WHAT YOU SHOULD DO >> List each line of the data that holds the string "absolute", please.

PROVIDED MATERIAL >>
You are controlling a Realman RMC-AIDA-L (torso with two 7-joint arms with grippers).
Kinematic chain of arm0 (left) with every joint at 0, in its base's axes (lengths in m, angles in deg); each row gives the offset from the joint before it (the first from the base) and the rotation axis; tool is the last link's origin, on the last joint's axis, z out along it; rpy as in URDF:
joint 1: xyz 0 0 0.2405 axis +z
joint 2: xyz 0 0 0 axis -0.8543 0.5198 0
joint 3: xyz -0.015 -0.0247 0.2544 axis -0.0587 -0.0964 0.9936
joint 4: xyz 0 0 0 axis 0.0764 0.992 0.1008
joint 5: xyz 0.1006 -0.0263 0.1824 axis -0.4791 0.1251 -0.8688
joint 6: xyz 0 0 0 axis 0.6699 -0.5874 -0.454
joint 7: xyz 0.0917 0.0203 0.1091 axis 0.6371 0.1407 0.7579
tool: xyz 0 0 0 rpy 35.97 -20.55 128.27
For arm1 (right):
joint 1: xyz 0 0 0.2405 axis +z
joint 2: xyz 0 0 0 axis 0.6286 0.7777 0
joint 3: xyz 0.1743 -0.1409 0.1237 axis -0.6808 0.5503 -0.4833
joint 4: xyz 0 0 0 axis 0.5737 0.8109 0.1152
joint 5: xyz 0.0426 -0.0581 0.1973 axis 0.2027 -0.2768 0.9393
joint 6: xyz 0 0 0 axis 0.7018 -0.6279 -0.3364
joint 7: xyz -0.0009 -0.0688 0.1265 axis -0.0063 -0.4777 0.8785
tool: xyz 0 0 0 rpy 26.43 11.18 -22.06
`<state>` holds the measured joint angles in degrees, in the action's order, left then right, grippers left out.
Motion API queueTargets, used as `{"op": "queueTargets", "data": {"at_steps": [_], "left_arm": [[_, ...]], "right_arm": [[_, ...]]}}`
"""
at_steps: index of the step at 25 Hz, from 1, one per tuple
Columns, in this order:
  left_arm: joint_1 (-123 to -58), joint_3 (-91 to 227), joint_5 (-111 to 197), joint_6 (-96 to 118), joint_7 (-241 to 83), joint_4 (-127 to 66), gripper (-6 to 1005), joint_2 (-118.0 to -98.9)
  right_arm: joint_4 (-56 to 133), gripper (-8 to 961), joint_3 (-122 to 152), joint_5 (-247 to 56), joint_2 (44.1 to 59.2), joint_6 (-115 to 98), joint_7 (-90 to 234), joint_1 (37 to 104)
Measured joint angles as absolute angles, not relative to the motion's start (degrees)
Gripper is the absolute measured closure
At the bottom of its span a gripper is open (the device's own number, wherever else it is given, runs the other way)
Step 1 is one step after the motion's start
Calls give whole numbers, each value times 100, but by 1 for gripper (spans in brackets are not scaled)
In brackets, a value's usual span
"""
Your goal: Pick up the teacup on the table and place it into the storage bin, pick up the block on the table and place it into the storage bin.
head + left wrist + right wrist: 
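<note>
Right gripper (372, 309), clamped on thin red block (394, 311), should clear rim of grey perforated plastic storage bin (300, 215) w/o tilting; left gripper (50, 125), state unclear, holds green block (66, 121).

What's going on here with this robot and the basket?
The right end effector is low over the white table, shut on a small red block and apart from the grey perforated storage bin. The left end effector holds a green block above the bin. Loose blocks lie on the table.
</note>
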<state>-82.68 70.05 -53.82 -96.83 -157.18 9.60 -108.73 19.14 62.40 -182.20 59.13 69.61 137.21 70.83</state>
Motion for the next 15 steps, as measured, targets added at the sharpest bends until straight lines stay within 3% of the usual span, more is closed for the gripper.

WORKED SOLUTION >>
Measured joint angles as absolute angles, not relative to the motion's start (degrees)
Gripper is the absolute measured closure

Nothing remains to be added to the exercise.